A few days after French bank Credit Agricole pipped Vijay Mallya in the race to acquire Champagne biggie Taittinger from owners Starwood Capital in 2006, news spread that Bangalore’s Richard Branson was likely to buy Bouvet-Ladubay, a relatively unknown wine subsidiary of the same group.

But then, Patrice Monmousseau, the 64-year-old president and director general of Bouvet-Ladubay, hadn’t heard of Vijay Mallya either. Luckily, a quick Internet search showed that the two men had a lot in common, starting with a love for all things mechanical.

Monmousseau and Mallya share a passion for the good life

The flamboyant Frenchman, a specialist in sparkling wine, chose Mallya in a flash. “I fell in love with him in five minutes. He immediately understood what the company was doing, he appreciated the details, we felt he was the best partner," says the winemaker.

Monmousseau told Mallya that it would not be a good move to buy Taittinger. “In the Champagne area, grape growers are loyal to the families they’ve been working with for years. If someone comes from outside (and outside includes Luxembourg), they would have felt free to sell their grapes to another family. He would have lost two million bottles of his next harvest in 15 minutes," says Monmousseau with an exaggerated flourish that’s characteristic of the way he speaks.

Back then, people called the €15 million (approx. Rs86 crore) acquisition Mallya’s “consolation" prize. “The only consolation was that he didn’t make the mistake of buying Taittinger," says Monmousseau. Several people also offered their sympathy when they heard that the French company had been sold to an Indian. “I told them if it’s Mr Dupont or Mr Mallya, it’s the same for me."

His eyes pop when I set down my oversized recorder on the table in front of him. “Big bass, big sound," he pronounces as I switch it on. Monmousseau and his daughter Juliette have just come to Mumbai after spending three days in Bangalore, where United Spirits, his new parent company, is based. Thirteen Bouvet-Ladubay wines were launched in Mumbai earlier this year (a bottle of Bouvet Brut, the flagship which has been drunk at Cannes for some 10 years now, costs around Rs1,500) and the wines are now available in New Delhi and Bangalore too. “Bangalore was magic," says Monmousseau. “There were lots of trees; it looked like a big garden when we landed at 2am. Then the next day we got out at 10am and understood what they say about the traffic."

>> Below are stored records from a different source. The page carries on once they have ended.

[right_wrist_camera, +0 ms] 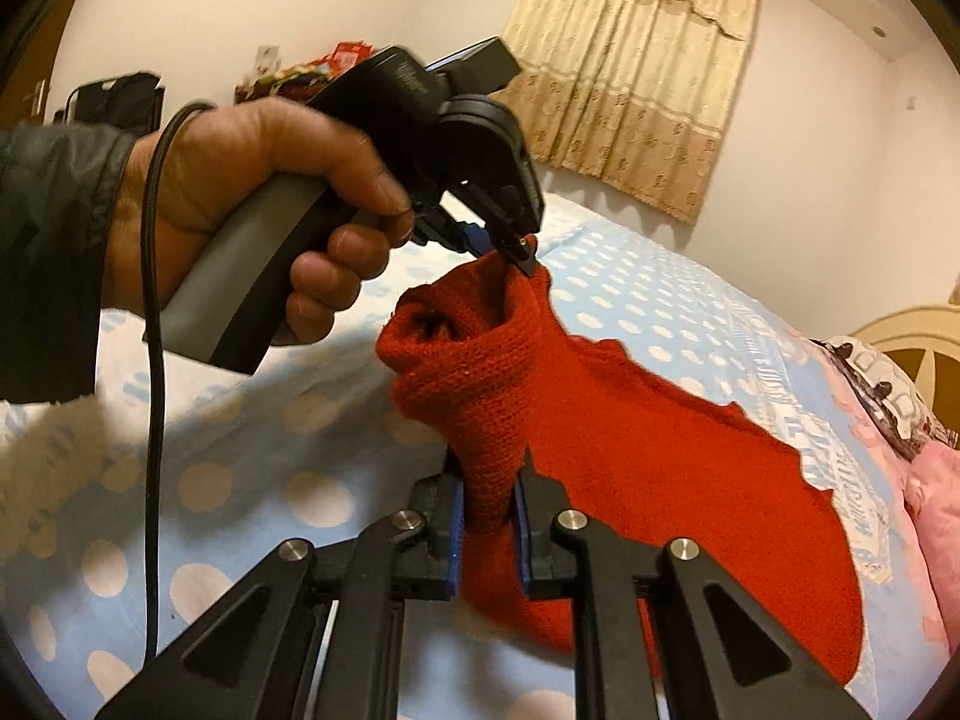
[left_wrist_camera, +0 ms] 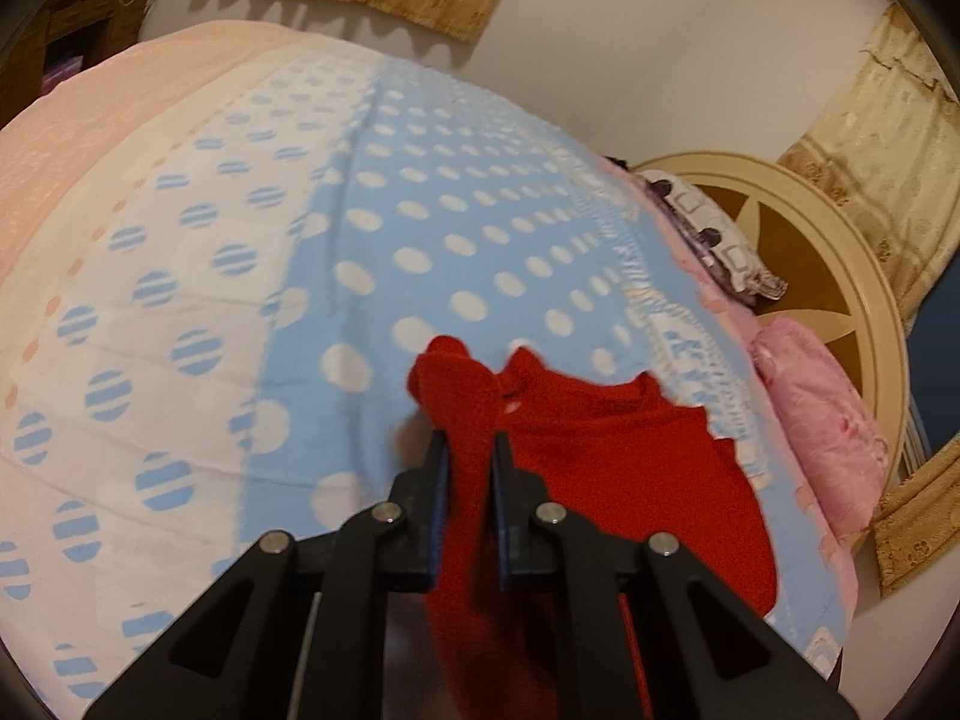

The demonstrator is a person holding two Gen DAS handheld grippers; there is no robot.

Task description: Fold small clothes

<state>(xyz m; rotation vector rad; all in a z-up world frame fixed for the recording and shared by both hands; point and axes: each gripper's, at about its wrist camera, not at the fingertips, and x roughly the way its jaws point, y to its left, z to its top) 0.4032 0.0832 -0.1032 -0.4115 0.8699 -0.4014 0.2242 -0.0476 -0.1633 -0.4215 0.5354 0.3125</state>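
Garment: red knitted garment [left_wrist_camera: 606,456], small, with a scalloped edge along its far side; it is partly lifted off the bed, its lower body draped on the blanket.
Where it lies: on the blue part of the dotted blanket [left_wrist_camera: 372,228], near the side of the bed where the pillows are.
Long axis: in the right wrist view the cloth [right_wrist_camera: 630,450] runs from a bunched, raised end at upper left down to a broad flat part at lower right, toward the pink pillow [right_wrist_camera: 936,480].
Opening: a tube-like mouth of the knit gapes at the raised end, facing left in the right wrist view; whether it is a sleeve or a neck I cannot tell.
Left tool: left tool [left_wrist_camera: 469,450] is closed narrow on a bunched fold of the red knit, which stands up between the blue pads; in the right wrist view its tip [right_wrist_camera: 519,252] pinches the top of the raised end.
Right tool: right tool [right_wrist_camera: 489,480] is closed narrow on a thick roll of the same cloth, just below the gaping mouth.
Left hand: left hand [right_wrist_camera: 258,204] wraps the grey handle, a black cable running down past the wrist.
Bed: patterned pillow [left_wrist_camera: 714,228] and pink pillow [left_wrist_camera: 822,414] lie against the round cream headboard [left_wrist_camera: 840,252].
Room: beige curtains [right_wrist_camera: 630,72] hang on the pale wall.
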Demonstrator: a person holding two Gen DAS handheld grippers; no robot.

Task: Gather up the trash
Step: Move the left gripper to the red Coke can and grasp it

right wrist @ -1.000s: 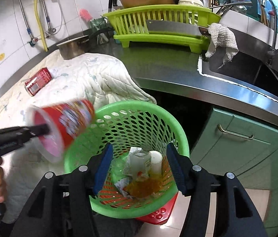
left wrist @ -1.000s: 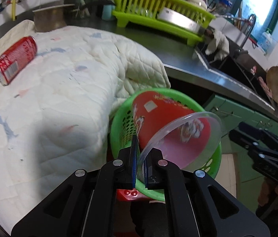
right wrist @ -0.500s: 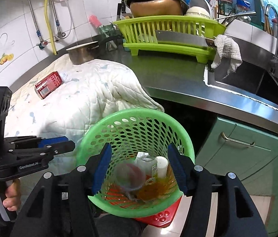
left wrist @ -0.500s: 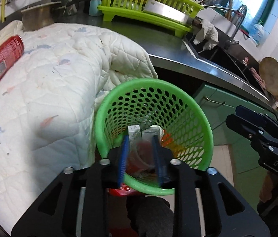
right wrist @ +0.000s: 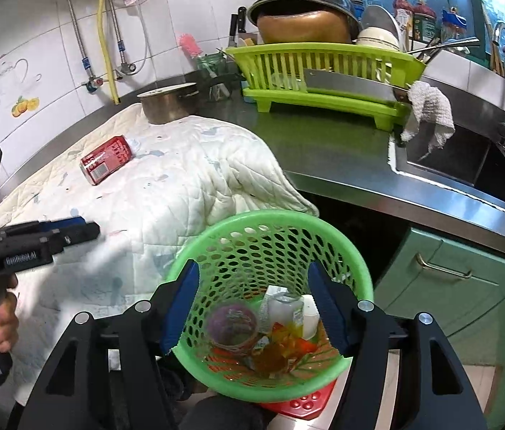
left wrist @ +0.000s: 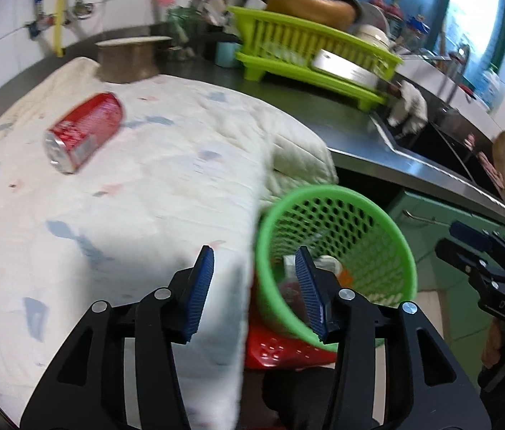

In addition to importing wines from its 100% subsidiary Bouvet-Ladubay, United Spirits will also make its own wines in Nashik and Baramati (Maharashtra). Next month, they will launch two entry-level wines— Zinzi Red (a blend of Shiraz, Zinfandel and Cabernet Sauvignon) and Zinzi White (a blend of Sauvignon Blanc and Chenin Blanc). Monmousseau has been given a preview of the white, so I ask for a description. “It has a noble acidity and a slight roundness which is sexy," he says. “It’s gentle, not too overpowering, a wine you have at a Sunday barbecue or when you come home after work," he says. Sanjay Roy, head of wine sales and marketing, who’s listening, wants Monmousseau’s tasting notes.

It’s his second visit to India, he tells me over coffee. Coincidentally, he was here in 2006, after his firm won a contest and a few months before he first met Mallya. “At that time, we were French," says Monmousseau.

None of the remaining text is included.